Task description :: In the data below, find every line with the word "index" and copy it.

Data ::

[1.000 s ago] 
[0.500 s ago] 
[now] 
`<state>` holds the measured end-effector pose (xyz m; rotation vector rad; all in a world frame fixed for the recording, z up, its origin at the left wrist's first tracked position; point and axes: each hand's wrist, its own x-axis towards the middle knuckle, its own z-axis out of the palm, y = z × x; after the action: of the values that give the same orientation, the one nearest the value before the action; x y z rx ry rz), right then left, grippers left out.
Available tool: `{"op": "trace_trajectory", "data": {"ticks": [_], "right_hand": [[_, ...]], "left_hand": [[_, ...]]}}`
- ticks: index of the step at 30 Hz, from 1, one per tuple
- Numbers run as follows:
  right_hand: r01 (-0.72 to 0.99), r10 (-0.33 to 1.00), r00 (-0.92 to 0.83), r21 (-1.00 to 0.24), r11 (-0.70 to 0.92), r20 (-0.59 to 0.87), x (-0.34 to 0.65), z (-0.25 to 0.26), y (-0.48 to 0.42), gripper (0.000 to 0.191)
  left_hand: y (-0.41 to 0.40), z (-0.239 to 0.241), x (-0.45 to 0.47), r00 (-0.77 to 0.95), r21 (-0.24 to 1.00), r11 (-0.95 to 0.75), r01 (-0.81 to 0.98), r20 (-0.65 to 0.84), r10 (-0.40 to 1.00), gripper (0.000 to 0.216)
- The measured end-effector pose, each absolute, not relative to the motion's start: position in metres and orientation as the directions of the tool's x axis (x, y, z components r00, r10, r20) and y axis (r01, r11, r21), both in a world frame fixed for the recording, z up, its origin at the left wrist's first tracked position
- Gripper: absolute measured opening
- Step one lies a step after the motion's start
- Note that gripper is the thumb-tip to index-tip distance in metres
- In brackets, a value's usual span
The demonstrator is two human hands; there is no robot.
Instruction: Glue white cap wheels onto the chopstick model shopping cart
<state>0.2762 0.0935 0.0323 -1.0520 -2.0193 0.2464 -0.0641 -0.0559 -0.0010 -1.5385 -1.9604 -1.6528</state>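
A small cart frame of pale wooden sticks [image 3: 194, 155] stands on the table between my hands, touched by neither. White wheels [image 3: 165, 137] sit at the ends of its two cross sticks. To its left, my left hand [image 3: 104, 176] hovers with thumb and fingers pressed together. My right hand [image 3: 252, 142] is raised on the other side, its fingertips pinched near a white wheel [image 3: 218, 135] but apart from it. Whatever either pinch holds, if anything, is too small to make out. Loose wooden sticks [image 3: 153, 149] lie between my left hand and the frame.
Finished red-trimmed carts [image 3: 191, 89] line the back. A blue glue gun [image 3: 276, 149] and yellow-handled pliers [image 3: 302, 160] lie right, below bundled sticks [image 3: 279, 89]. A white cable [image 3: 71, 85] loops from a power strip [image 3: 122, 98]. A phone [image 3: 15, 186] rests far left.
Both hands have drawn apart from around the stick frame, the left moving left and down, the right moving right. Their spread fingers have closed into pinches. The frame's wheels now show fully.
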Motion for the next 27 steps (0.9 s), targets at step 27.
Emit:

Response to this task ::
- ticks: index of the step at 30 Hz, from 1, one per tuple
- Note that gripper is the thumb-tip to index-tip distance in metres

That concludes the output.